* _What to do_
Go through the entries and say how many lines contain the string "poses". The number is the whole answer.

* _Source data_
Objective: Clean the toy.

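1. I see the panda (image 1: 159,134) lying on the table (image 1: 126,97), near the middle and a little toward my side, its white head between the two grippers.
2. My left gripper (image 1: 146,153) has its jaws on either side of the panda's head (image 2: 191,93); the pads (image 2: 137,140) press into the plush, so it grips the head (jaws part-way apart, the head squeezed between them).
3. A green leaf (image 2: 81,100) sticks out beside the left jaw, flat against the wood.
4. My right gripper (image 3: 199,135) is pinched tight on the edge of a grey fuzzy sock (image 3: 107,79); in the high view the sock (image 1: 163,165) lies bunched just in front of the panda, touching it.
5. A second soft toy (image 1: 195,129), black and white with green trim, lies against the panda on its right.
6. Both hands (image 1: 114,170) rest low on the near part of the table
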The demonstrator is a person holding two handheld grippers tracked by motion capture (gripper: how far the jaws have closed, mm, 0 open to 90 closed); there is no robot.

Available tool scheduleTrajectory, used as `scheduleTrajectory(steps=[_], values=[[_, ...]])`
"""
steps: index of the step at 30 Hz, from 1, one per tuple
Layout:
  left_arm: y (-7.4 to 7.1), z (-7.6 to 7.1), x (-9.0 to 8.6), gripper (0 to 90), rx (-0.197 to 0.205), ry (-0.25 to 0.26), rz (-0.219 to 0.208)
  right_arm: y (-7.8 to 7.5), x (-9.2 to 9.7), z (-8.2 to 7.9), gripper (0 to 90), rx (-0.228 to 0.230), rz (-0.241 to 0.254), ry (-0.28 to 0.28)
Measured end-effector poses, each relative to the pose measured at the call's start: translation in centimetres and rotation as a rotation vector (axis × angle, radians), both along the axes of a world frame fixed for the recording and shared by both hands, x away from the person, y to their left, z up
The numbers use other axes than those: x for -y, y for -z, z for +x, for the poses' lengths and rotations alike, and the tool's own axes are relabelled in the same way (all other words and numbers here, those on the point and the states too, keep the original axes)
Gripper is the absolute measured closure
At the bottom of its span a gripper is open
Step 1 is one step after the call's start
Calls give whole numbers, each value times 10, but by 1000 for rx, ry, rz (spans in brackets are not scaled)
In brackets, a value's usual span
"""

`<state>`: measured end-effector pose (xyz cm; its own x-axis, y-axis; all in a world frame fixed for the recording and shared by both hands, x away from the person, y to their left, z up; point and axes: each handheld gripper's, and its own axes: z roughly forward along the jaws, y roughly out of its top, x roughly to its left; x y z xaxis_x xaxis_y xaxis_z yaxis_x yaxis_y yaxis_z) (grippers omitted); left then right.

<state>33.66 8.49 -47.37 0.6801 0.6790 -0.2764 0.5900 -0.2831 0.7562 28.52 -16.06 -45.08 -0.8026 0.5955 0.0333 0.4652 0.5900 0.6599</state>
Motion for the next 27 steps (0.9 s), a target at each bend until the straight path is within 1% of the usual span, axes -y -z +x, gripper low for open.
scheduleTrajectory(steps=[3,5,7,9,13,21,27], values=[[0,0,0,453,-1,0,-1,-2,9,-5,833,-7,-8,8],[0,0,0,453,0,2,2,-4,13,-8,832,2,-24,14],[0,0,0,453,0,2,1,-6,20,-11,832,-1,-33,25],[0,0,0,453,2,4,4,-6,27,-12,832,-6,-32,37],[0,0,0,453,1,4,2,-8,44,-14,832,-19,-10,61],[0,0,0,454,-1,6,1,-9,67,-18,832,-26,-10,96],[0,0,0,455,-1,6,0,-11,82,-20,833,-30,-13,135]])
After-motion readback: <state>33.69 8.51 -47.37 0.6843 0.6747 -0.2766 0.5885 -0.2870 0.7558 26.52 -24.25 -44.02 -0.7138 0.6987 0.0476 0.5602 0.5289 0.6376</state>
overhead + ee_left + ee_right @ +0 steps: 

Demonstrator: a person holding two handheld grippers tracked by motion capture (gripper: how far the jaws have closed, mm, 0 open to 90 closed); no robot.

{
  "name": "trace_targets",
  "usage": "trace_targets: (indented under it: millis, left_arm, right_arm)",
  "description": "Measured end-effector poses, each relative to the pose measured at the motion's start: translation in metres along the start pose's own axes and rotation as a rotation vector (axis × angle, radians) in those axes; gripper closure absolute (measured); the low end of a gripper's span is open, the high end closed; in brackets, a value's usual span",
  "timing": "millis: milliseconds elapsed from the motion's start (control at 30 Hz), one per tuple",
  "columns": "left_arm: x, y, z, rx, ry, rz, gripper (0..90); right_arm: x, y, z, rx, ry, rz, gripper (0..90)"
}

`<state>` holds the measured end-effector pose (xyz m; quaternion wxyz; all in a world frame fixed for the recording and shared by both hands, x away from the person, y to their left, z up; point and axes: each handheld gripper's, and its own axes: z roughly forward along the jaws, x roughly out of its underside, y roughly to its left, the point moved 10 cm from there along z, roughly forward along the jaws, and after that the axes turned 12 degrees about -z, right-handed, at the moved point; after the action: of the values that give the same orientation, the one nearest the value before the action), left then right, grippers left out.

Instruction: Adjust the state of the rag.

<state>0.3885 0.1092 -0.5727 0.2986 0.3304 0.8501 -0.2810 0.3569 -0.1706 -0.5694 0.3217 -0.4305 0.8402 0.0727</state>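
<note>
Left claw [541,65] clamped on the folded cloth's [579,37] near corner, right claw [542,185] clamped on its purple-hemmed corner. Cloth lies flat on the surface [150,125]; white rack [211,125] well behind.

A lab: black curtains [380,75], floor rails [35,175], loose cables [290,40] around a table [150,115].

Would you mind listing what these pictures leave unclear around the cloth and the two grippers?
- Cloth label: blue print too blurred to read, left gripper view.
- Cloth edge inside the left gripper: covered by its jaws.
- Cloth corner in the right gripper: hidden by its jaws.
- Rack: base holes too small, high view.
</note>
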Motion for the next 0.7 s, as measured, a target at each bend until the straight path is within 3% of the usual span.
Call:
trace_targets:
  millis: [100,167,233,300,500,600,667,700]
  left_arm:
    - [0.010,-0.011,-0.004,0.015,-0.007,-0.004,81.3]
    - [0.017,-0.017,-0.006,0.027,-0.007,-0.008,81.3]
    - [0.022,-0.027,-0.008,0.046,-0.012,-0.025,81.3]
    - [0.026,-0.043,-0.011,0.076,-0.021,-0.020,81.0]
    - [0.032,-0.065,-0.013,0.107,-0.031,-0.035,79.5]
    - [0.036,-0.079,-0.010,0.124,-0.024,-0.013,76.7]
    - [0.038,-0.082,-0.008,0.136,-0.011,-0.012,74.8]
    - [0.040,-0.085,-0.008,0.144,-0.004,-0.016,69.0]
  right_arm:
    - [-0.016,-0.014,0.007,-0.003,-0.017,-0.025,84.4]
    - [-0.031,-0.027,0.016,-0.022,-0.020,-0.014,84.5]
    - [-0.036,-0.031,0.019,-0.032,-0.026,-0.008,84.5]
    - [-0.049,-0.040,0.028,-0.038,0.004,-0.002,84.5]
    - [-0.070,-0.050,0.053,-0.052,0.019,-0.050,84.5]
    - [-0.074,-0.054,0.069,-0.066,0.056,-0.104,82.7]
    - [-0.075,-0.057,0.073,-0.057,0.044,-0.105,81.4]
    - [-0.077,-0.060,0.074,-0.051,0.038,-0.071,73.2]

* _Written solution_
3